The sinister parallels between the NHS and the airline industry

Dr Kamal Sidhu

Parallels are often drawn between the airline industry and the NHS, but there appears to be another rather sad comparison between the two.

Recently, a surgeon colleague and his family were deboarded from a flight. This occurred after he got up to settle his one-year-old daughter, with the plane still attached to the gate, because he objected to the crew’s rude behaviour.

This colleague strongly believes that there is no reason for this extreme high-handed action, which nearly branded his family as criminals, other than the different skin colour and that this colleague wears a turban.

Such extreme incidents are rare, though the scale of the problem is much bigger. The differential behaviour ranges from being ‘randomly’ selected for security checks, to being served differently, from being asked to wait unnecessarily for boarding under flimsy pretexts, to being spoken to rudely or threatened to be deboarded or reported under the pretence of safety. These appear not that uncommon, and I personally have been at the receiving end of them too, including being randomly selected for security checks.

One airline changed its policy after it emerged that a BME doctor’s offer to assist in a medical situation was turned down by the crew. Images of a doctor being dragged from an overbooked flight in 2017 stand testimony, too.

The problem is so widespread that the National Association for the Advancement of Colored People, the oldest and largest non-partisan body of civil rights in the United States, accused the airline industry of racism. It pointed out ‘a corporate culture of racial insensitivity and possible racial bias’ within the largest American airline.

Such incidents are likely to be the tip of an iceberg and aren’t uncommon within the UK, either. Rather, there are so many anecdotal experiences, from what I have heard, just from the BME medical community itself.

A very closed environment, little or no answerability from the authorities to the public, and the pretence of safety or security essentially leaves anyone helpless and unable to challenge decisions. It would seem that the ‘zero tolerance’ policy that exists to protect the staff and for overall safety is often used and potentially abused.

The world is hardly confined and defined by boundaries anymore… these industries continue to let so many subsets of people down

Though the concept of professionalism is shared between healthcare and the aviation industry, it would seem that attributes of the inherent biases and prejudices are also commonalities.

It’s clear that racism is rife across society, with its tumultuous political narrative, the rise of far-right ideology and a significant increase in reports of racist behaviour.

In the NHS, we often talk about discrimination and institutional racism in the context of ’snowy white peaks’, i.e. a lack of non-white representation in leadership positions in the NHS. A recent report suggested that out of the 76 positions within STPs and ICSs, only one has a lead with a BME background. This is about 1% representation, when the BME represents about 30% of the doctors alone.

The data suggest that disparity in performance starts right at the university level, resulting in an attainment gap during the graduate years and at the time of recruitment, and continues through membership examinations. This means huge disadvantage to BME doctors during their careers.

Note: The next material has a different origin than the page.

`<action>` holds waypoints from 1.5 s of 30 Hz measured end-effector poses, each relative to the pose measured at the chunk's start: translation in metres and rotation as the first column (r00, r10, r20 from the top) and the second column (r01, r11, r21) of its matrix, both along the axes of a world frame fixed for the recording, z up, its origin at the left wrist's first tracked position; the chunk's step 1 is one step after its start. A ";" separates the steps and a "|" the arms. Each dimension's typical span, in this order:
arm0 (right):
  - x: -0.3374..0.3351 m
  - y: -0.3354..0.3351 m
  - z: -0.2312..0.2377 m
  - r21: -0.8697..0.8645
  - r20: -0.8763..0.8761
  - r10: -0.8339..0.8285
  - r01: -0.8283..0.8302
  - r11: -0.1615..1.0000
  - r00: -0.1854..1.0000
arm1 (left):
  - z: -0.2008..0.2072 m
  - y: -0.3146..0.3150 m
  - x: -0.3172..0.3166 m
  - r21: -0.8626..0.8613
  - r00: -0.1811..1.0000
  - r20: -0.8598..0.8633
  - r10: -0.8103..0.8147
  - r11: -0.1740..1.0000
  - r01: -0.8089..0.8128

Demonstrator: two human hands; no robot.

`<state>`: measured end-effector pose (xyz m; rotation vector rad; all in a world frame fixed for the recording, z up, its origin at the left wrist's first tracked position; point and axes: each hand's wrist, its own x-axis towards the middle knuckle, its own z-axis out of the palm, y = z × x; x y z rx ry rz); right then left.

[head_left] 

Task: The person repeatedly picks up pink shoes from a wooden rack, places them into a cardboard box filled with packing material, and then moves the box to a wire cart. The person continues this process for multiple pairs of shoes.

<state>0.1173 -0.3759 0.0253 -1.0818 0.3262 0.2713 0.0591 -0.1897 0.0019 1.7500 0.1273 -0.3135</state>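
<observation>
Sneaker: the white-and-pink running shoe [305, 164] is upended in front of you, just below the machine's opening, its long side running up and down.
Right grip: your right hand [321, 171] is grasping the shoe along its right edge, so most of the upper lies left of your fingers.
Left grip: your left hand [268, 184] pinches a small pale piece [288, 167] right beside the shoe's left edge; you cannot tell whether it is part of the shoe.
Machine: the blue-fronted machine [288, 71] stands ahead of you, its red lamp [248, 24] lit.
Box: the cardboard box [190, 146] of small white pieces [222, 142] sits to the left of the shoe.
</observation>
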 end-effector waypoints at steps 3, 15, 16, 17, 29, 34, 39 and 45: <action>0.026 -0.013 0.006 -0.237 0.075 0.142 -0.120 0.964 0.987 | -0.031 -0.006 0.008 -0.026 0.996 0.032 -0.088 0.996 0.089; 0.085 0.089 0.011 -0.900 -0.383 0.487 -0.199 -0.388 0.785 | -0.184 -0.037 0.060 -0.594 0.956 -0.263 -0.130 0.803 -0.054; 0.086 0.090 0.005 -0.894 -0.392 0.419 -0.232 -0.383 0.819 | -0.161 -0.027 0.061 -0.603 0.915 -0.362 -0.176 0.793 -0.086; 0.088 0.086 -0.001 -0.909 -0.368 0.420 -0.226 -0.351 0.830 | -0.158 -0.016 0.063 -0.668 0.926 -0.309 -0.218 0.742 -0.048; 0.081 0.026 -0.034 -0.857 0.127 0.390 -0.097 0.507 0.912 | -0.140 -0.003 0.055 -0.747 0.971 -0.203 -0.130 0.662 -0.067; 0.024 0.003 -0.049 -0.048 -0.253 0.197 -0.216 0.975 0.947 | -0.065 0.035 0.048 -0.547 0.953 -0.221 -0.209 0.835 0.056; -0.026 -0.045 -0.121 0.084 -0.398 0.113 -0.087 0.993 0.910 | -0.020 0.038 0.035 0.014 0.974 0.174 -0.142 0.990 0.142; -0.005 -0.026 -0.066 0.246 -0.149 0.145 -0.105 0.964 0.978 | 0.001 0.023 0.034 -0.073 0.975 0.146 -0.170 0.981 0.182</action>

Moreover, BME doctors are less likely to be offered GP training places, while BME international graduates are almost 15 times more likely to fail the CSA on their first attempt, and BME UK graduates are 3.5 times likelier to fail than their white colleagues. The scenario is so appalling that the differences are also seen in form of a pay gap based on ethnicity, where the median basic pay for white consultants is 4.9% higher than for BME consultants, despite the same work being conducted.

Additionally, Pulse previously pointed out that BME GP partners are over-represented within practices rated as inadequate by the CQC. After decades of being aware of the fact that BME doctors are not only more likely to be reported to the GMC, but also to be investigated and to receive sanctions including erasure, it’s just now instituted yet another review.

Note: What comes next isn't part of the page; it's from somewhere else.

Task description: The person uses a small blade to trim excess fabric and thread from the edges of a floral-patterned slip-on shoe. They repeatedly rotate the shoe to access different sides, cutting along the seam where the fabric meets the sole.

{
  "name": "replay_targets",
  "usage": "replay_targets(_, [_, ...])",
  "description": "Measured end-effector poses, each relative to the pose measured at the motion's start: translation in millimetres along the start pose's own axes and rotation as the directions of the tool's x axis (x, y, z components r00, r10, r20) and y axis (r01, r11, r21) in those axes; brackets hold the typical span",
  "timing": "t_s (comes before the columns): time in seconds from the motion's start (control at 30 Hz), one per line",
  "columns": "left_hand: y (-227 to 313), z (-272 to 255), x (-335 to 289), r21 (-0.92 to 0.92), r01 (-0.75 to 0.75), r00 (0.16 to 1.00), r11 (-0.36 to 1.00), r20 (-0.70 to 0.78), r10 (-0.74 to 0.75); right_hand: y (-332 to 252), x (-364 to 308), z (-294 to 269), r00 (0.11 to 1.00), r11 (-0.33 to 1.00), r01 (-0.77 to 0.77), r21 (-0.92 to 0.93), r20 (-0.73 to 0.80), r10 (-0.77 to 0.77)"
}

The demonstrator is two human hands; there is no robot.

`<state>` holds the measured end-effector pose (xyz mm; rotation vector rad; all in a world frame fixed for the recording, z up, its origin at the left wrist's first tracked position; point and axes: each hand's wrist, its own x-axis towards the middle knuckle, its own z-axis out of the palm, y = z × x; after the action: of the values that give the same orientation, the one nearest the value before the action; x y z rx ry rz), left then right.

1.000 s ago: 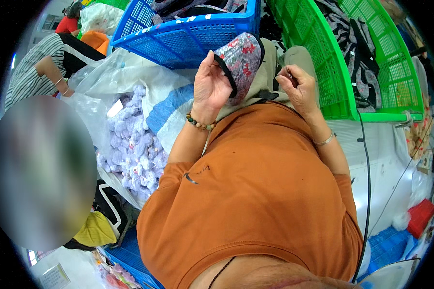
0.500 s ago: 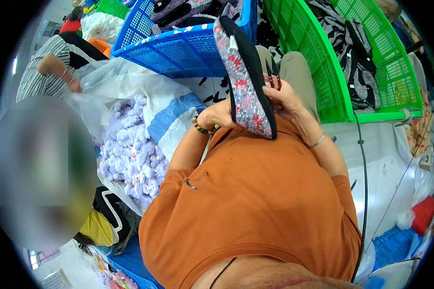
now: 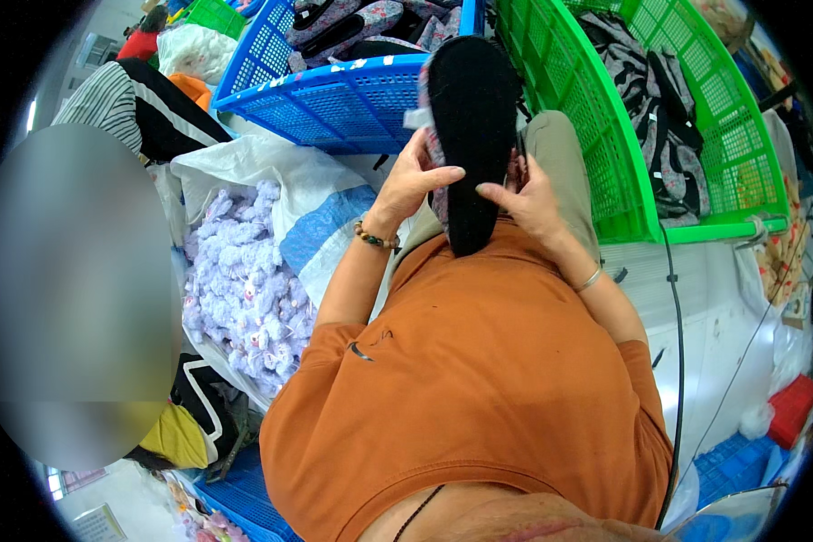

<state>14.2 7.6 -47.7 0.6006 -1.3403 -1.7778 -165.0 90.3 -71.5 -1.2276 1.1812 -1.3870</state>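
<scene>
Both of my hands hold one floral grey slipper (image 3: pixel 472 126) upright in front of my lap, its black sole turned toward me. My left hand (image 3: pixel 414 185) grips its left edge, with the thumb laid over the sole. A small white tag (image 3: pixel 416 118) sticks out on that side. On the right edge, my right hand (image 3: pixel 535 203) closes with its thumb on the sole. Dark red-handled scissors (image 3: pixel 517 167) sit in the same right hand, mostly hidden behind the slipper and fingers.
A blue crate (image 3: pixel 352 108) of similar slippers stands ahead, and a green crate (image 3: pixel 623 163) with more stands right. On the left, a white sack (image 3: pixel 235 167) holds fluffy lavender items (image 3: pixel 244 280). Another person is close at left. A black cable (image 3: pixel 677 361) hangs at right.
The slipper has turned from its floral side to its black sole. My left hand has moved up along its edge, and the scissors' blades are now out of sight.
</scene>
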Motion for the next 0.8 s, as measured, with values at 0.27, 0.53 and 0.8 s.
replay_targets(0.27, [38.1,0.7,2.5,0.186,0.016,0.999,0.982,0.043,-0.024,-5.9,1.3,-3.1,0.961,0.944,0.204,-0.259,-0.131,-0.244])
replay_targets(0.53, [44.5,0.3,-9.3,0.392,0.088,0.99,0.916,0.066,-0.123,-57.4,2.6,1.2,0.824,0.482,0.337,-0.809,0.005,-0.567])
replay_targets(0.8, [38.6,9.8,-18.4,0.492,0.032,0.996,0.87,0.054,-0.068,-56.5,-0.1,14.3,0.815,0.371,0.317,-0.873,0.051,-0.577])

I fear this will become nothing more than a tick-box exercise, and that future generations will have the same debate. The fact remains that a male international medical graduate is likelier to fail multiple times in membership examinations, work in deprived areas and have suboptimal career progression, whilst a white male UK graduate is more than likely to be the leader of your CCG or trust, and thrive in the process. It’s often felt, and in fact vocalised, that BME graduates have to perform at a much higher level to attain the same achievements as white counterparts.

All in all, it appears that the striking similarities in the treatment of the BME community, be it the NHS or the airline industry, are tellingly shocking. If there is anything to learn, the message is indeed very simple. We have to unlearn a lot of our prejudices and start afresh, with the whole of humanity recognised as one race.

Specifically, the NHS and the airline industry, and more generally, wider society, must be more open and fairer to all. The world is hardly confined and defined by boundaries anymore. There really is a need to learn from each-other, concerning the two industries and why they continue to let so many subsets of people down.

The very least we can do is to stand up against racism. As American author and activist Angela Davis once said, ‘In a racist society, it is not enough to be non-racist. We must be anti-racist’.

Dr Kamal Sidhu is a GP and trainer in Durham, vice chair of County Durham and Darlington LMC and chair of South Durham Health CIC. He writes in a personal capacity.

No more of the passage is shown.